TSS: Come influisce il tuo essere donna / e migrante / e indigena su come vieni trattata a lavoro?
CPV: La questione etnica, come quella di classe, inasprisce le disuguaglianze e ci espone a situazioni di estrema vulnerabilità e violenza. Nella nostra città, a Olavarría, la collettività delle donne e delle soggettività dissidenti delle classi popolari è esclusa geograficamente da tutti i circuiti statali di contrattazione, assistenza e accesso ai diritti. C’è un’invisibilizzazione della condizione complessiva che viviamo. La mancanza di diritti e di riconoscimento della questione di genere ci rivittimizza di fronte a ogni nostra rivendicazione e ci lascia isolate e indifese. La possibilità di accedere a un lavoro dignitoso è lontana, visto che le nostre condizioni materiali, la nostra formazione e le nostre identità non si adattano alle richieste del mercato del lavoro. Abbiamo deciso di far parte di ciò che denominiamo «l’altra economia». Un’economia sociale, solidale e popolare, che non pretenda di pre-formattare le nostre vite per includerci. Che dia valore al lavoro nella sua dimensione complessiva e dove possiamo ripensare le nostre necessità di consumo e approvvigionamento.

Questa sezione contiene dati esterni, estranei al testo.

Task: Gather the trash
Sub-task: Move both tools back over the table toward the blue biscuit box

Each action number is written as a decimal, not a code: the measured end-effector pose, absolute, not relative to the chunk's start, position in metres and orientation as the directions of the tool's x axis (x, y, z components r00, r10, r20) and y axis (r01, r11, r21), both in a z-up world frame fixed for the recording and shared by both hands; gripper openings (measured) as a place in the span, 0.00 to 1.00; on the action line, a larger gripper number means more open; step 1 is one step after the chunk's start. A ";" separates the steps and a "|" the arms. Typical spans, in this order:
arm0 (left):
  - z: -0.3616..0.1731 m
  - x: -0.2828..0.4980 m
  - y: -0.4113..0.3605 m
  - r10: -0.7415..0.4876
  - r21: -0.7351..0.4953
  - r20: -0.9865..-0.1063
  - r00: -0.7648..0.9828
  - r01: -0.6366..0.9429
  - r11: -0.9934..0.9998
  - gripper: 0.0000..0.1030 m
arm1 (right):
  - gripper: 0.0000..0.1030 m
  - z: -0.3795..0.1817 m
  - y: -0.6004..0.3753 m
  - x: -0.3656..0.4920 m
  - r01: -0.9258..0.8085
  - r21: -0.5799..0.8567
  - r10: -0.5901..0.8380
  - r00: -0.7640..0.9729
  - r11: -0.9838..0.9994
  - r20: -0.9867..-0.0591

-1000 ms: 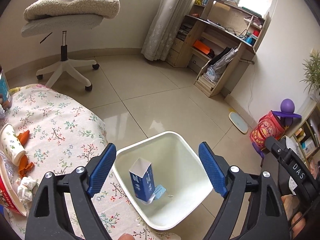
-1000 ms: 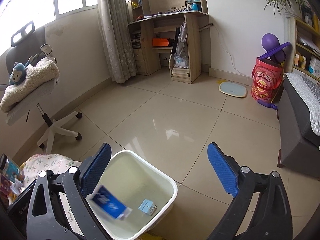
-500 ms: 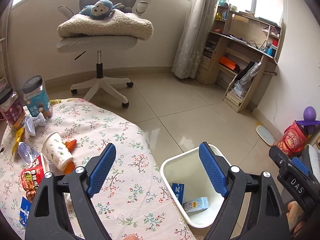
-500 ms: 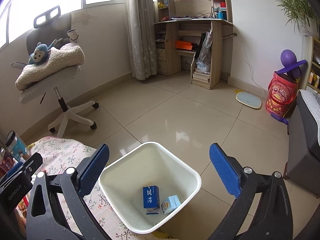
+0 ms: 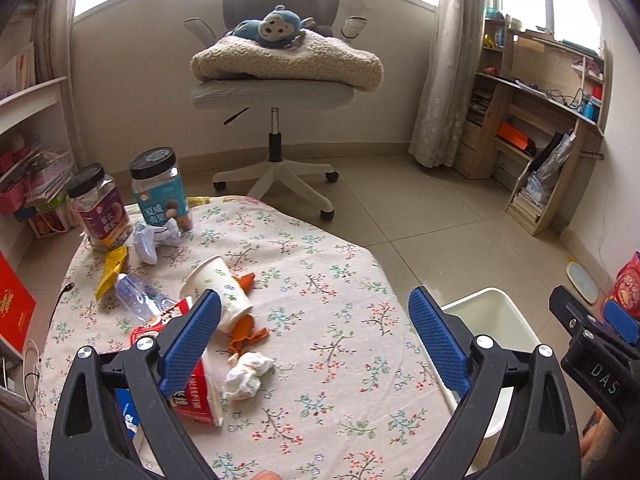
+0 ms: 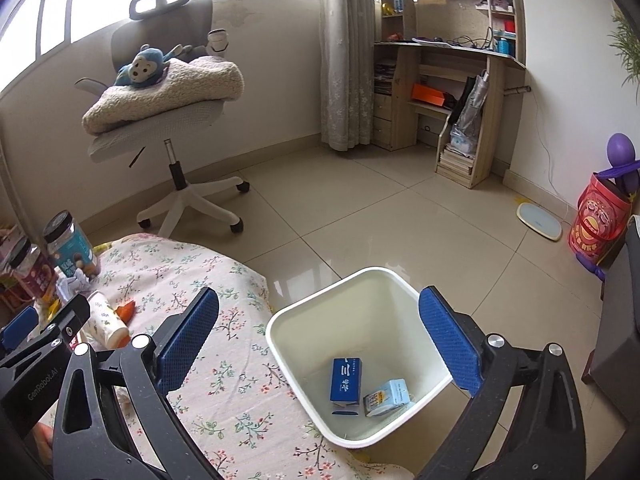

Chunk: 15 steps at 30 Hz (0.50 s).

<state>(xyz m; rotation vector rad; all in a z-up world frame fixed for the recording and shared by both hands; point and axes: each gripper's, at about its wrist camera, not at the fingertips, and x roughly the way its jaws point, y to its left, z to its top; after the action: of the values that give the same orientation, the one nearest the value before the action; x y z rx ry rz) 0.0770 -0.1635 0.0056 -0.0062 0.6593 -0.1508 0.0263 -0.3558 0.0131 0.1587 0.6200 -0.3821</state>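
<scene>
Risk of a bad pick: clutter overlaps, bin sits off the desk edge.
Left tool (image 5: 314, 344) hovers spread and empty over the desk (image 5: 340, 280), aimed at the crumpled tissue (image 5: 248, 374), paper cup (image 5: 218, 292) and red wrapper (image 5: 192, 384); a grasp may snag neighbours. Right tool (image 6: 318, 338), spread and empty, hangs above the bin (image 6: 304, 320), which holds two cartons (image 6: 346, 378).

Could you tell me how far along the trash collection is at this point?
Done: a blue carton and a small box lie in the white bin. In hand: nothing; the left gripper and right gripper are open. Left on the table: paper cup, crumpled tissue, orange peels, red wrapper, plastic bottle.
</scene>
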 end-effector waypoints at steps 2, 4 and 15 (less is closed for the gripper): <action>0.005 0.075 -0.149 -0.119 -0.047 -0.612 0.782 0.114 0.992 0.90 | 0.93 0.012 -0.343 0.030 0.369 0.025 -0.282 0.751 0.929 -0.597; 0.005 0.072 -0.134 -0.094 -0.043 -0.613 0.784 0.086 0.995 0.91 | 0.93 0.010 -0.329 0.034 0.342 0.015 -0.265 0.754 0.939 -0.602; -0.009 0.061 -0.066 0.057 0.045 -0.631 0.774 -0.036 0.998 0.94 | 0.93 0.001 -0.258 0.049 0.211 -0.042 -0.192 0.766 0.977 -0.614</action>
<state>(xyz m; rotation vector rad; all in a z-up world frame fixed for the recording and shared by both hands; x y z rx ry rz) 0.0614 -0.0659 -0.0092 0.0309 0.6845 0.0504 0.0490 -0.2577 0.0012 0.0300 0.6638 -0.2189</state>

TSS: Hai mai assistito o hai mai avuto esperienza di molestie sessuali, per esempio sul posto di lavoro o anche a casa o per strada?
CPV: Noi donne e dissidenze sessuali siamo state storicamente sottoposte a qualsiasi tipo di violenza da parte del sistema eteropatriarcale, in cui le mascolinità egemoniche sono gli agenti di queste violenze. Sappiamo che nella costruzione di queste mascolinità ci sono determinate pratiche collettive che permettono di appartenere o essere parte di un sistema culturale tradizionale fondato sul maschio. Una delle pratiche più diffuse è la dimostrazione constante di potere, di superiorità. La violenza è una forma estrema di esercitare il potere, noi donne smettiamo di essere soggetti liberi per convertici in oggetti di uso e abuso. Sicuramente la maggior parte di noi donne e soggettività vive esperienze di molestia quotidianamente: senza naturalizzarlo, assumiamo che è qualcosa con cui ci scontreremo a un certo punto della giornata, della settimana o del mese, e che può darsi in qualsiasi ambito delle nostre vite. A partire dal nostro spazio G, riflettendo e identificando tutte le violenze che viviamo in quanto donne delle classi popolari; collettivamente costruiamo strumenti che tengano conto delle nostre realtà e che ci permettano di creare modalità di cura individuali e collettive per far fronte alla violenza maschile.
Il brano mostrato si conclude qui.